Exercise aim - Every line of the data that includes "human" should be copied out.

Recorded data
━━━━━━━━━━━━━━━━

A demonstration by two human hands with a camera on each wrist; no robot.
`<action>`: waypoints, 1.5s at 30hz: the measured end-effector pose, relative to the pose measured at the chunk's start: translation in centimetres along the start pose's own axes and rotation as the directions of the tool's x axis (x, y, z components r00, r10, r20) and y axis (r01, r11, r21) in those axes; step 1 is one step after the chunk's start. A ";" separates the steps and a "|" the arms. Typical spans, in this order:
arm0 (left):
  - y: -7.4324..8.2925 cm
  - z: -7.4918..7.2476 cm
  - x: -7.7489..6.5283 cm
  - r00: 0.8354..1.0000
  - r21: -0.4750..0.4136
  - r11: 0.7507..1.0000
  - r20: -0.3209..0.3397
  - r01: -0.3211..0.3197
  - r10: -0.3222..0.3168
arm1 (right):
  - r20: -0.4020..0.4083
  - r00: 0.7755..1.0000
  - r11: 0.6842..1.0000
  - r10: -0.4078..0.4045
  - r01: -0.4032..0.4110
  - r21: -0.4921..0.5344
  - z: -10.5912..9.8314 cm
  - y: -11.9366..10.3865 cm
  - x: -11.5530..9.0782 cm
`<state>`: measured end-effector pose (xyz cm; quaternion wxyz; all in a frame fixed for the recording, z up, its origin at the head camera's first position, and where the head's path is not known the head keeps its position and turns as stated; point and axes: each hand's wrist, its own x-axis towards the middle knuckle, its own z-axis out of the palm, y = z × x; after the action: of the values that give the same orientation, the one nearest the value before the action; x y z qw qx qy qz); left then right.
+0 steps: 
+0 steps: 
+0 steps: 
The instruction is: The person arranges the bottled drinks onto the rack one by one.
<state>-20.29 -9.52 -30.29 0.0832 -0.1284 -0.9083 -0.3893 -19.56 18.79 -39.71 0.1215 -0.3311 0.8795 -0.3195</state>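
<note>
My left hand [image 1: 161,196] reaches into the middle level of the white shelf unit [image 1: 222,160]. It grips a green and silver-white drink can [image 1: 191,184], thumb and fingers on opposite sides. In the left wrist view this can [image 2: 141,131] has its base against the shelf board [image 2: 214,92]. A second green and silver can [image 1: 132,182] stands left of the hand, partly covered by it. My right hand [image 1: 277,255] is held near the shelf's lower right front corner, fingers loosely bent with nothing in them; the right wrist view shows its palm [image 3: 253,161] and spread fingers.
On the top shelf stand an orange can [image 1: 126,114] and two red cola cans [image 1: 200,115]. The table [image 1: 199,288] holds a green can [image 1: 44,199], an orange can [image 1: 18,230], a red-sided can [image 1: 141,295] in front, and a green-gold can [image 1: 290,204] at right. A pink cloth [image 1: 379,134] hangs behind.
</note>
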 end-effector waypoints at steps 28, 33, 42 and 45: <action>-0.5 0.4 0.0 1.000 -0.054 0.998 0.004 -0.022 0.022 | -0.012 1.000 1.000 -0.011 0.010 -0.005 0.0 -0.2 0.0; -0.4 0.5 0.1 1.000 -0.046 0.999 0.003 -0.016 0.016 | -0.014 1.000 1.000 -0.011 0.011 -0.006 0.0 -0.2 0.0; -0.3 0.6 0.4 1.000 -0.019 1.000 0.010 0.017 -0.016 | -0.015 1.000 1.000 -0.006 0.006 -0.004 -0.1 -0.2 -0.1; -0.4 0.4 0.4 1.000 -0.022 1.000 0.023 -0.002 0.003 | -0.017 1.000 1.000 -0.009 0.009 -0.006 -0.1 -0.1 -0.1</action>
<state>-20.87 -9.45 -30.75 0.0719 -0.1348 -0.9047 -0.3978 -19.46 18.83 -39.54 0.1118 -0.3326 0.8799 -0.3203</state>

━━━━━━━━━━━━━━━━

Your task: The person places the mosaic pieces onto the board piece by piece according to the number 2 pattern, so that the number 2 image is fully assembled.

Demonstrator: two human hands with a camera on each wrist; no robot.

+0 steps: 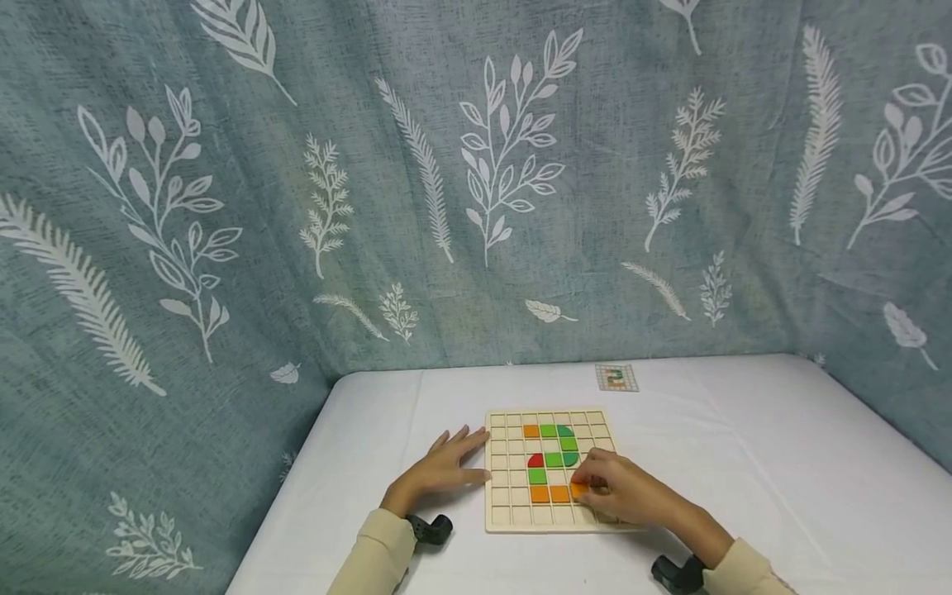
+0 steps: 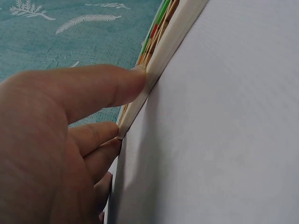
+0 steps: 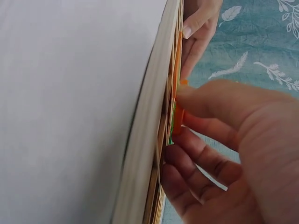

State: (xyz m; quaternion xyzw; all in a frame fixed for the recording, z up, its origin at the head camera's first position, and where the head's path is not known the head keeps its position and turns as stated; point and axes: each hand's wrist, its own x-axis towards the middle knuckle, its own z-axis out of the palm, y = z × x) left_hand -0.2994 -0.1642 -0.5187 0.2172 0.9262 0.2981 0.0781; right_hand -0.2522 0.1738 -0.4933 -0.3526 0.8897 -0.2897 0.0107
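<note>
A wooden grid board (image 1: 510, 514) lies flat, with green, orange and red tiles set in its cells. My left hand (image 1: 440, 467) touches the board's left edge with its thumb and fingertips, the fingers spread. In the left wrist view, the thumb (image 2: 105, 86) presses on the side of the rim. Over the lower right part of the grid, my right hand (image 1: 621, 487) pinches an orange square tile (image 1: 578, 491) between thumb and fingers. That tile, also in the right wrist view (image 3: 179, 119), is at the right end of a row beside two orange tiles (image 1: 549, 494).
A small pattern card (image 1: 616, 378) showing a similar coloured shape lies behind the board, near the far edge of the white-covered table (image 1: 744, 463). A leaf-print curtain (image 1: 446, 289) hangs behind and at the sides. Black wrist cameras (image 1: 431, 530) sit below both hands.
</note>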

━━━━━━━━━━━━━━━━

Task output -
A demonstration by two human hands with a camera on each wrist; no robot.
Demonstrator: two human hands with a camera on each wrist; no robot.

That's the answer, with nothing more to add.